Leaving the pictures aside, write out the whole listing below exactly.

::: Given material :::

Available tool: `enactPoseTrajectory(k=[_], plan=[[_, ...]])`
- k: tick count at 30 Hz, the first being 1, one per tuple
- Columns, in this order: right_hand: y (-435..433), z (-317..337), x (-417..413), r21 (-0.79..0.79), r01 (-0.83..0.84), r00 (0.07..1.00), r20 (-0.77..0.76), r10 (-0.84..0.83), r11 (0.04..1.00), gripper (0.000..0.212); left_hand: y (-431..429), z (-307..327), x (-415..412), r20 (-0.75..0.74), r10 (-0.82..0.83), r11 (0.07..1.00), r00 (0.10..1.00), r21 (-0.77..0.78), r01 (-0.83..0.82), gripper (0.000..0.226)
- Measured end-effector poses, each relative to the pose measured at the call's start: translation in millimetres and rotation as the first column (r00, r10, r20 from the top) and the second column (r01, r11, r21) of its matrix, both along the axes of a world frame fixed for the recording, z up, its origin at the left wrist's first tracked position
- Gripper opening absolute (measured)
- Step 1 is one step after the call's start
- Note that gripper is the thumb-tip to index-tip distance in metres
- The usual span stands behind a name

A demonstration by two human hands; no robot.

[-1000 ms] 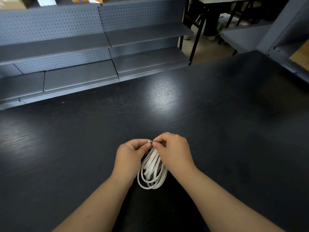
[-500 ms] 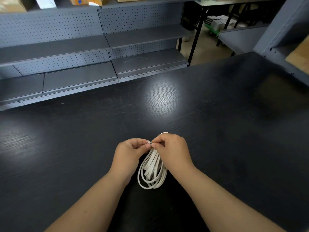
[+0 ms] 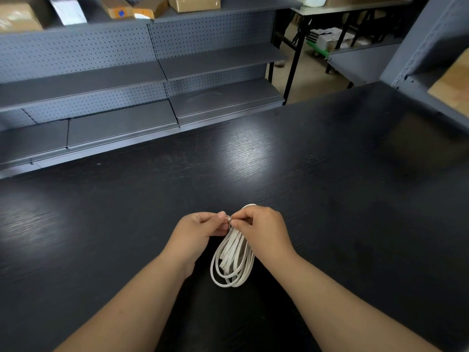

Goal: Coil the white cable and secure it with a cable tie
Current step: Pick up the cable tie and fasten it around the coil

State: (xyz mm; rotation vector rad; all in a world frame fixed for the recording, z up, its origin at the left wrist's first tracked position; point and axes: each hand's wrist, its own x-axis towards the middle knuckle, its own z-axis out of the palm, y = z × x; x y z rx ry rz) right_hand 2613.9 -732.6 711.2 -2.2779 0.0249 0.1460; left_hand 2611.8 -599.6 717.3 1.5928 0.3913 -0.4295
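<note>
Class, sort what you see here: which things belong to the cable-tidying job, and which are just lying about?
In the job: coiled white cable; small cable tie, pinched by left hand and right hand; black table beneath.
Lying about: cardboard boxes on grey shelving; folding table behind.

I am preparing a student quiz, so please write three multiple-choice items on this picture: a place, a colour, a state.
1. Where is the cable? A on a shelf; B over the table, between left hand and right hand; C on the floor.
2. Its colour? A black; B orange; C white.
3. What do the hands do? A both pinch the coil's top; B lie flat; C hang idle.
Answers: B, loops show between the wrists; C, it looks white; A, fingertips meet at its top.
</note>
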Motion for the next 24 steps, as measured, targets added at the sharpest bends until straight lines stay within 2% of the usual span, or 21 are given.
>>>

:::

Solved exercise:
Available tool: `enactPoseTrajectory(k=[_], plan=[[_, ...]])`
- k: tick count at 30 Hz, the first being 1, one per tuple
- Columns, in this order: right_hand: y (-435..433), z (-317..337), x (-417..413), r21 (-0.79..0.79), r01 (-0.83..0.84), r00 (0.07..1.00), r20 (-0.77..0.76), r10 (-0.84..0.83), r11 (0.04..1.00), gripper (0.000..0.212); left_hand: y (-431..429), z (-307..327), x (-415..412), r20 (-0.75..0.74), r10 (-0.82..0.83), r11 (0.07..1.00), r00 (0.10..1.00), r21 (-0.77..0.78), r01 (-0.83..0.82), gripper (0.000..0.226)
- Measured end-effector poses, each relative to the pose measured at the call's start: translation in millimetres and rotation as the first column (r00, r10, r20 from the top) and the second column (r01, r11, r21) of its matrix, both along the axes of a world frame fixed for the recording, z up, its origin at the left wrist's first tracked position
- Gripper opening absolute (measured)
- Step 1 is one step after the call's start
- Note that gripper is the thumb-tip to index-tip distance in metres
- The usual span stands behind a name

A demonstration by two human hands; no robot.

[-1000 ms] 
[-500 ms] 
[+0 ms] 

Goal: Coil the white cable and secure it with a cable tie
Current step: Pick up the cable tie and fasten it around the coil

State: (xyz mm; rotation vector rad; all in a world frame fixed for the recording, z up, its origin at the left wrist's first tracked position; point and axes: each hand's wrist, its own x-axis towards the middle knuckle, its own z-axis out of the palm, y = z × x; x y z rx ry rz) right_hand 2613.9 -732.6 711.2 -2.2779 0.0249 0.1460; left_hand 2611.8 -599.6 717.3 1.5928 0.3913 -0.4295
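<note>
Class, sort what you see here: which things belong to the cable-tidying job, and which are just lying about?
In the job: coiled white cable; small cable tie, pinched by left hand and right hand; black table beneath.
Lying about: cardboard boxes on grey shelving; folding table behind.

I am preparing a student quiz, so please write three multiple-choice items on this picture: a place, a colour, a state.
1. Where is the cable? A on a shelf; B over the table, between left hand and right hand; C on the floor.
2. Its colour? A black; B orange; C white.
3. What do the hands do? A both pinch the coil's top; B lie flat; C hang idle.
Answers: B, loops show between the wrists; C, it looks white; A, fingertips meet at its top.
</note>
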Motion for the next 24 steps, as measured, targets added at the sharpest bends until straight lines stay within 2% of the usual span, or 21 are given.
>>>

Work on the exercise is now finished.